I remember when the Web first emerged. I had just arrived at MIT’s Department of Brain and Cognitive Science in the autumn of 1994 as a visiting scientist. I was checking email in the computer room where Zoubin Ghahramani and Daniel Wolpert, two brilliant young scientists, were getting excited about Netscape, one of the first Web browsers that had just sent through some image files to Zoubin’s terminal. The internet had already been in existence for years to allow academics and the military to exchange emails but the invention of HTML (the Web programming language) provided the first opportunity to share more than just text. This was my first encounter with the Web. In the past, people could email you files directly but now anyone with the right address could visit and view material on a remote website. It was like creating something permanent in the electronic landscape that others could come and visit well after you were gone – almost like the virtual immortality of scratching a mark on an electronic wall for others to find. As nerdy scientists, that afternoon we all recognized the importance of this capacity to share remote information, but I doubt any of us fully understood its potential power.

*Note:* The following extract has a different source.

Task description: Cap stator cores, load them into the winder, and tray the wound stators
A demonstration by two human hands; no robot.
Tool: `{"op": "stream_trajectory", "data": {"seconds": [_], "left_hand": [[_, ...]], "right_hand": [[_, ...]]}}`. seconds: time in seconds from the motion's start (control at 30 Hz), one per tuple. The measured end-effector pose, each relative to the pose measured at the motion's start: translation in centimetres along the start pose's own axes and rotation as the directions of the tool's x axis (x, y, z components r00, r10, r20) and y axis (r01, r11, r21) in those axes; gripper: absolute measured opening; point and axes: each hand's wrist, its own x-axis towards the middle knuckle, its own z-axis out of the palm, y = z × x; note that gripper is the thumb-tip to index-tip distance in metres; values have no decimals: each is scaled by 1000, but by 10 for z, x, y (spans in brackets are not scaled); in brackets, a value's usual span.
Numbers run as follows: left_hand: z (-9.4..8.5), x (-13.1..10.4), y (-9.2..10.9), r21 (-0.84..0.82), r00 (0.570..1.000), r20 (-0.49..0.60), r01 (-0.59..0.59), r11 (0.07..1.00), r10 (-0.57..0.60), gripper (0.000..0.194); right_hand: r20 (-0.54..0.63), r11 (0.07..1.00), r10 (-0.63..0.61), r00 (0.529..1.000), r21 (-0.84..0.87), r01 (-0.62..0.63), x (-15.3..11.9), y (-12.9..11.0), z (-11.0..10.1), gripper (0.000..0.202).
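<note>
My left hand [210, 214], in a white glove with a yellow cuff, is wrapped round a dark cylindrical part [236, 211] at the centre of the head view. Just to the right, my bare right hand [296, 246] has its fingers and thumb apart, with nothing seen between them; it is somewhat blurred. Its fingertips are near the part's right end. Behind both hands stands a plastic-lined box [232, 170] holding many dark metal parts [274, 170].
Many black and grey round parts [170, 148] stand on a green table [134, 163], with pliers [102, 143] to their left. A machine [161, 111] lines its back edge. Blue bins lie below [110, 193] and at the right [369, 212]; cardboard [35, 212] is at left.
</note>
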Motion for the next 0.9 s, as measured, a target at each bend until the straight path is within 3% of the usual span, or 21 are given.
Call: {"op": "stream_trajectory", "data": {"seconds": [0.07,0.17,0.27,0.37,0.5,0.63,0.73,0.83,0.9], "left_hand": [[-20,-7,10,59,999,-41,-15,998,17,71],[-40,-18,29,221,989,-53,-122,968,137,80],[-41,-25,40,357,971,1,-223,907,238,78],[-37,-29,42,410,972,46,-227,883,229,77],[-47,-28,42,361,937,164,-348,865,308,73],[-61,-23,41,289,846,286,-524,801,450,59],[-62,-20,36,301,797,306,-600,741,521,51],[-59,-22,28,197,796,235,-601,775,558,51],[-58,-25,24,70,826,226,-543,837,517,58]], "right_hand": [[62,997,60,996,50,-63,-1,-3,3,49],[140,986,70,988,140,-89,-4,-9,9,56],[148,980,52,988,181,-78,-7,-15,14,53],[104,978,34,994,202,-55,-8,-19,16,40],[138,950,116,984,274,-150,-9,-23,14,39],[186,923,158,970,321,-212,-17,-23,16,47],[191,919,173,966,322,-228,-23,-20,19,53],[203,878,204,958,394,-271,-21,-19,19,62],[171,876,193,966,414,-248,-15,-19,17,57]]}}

The subsequent rise and spread of the Web into everyone’s lives has been astonishing for those of us who remember the pre-Web days but my daughters seem oblivious because they have grown up with the rapid change of pace today and assume it has always existed. I tell my own children that they are living during one of the major transitions in human civilization, that humankind is currently in the midst of the next great evolutionary leap. This sort of statement may sound sensationalist. It may sound nostalgic as some of us hanker for simpler times. It may even sound like the curmudgeonly grumblings of a middle-aged dad who laments that, ‘Things were different in my day.’ Indeed, every generation probably says this, but I cannot overstate this transition too much. I think that most of us are sleepwalking into uncharted territory. We need not fear it. It is one of most exciting times to be alive in the history of humankind.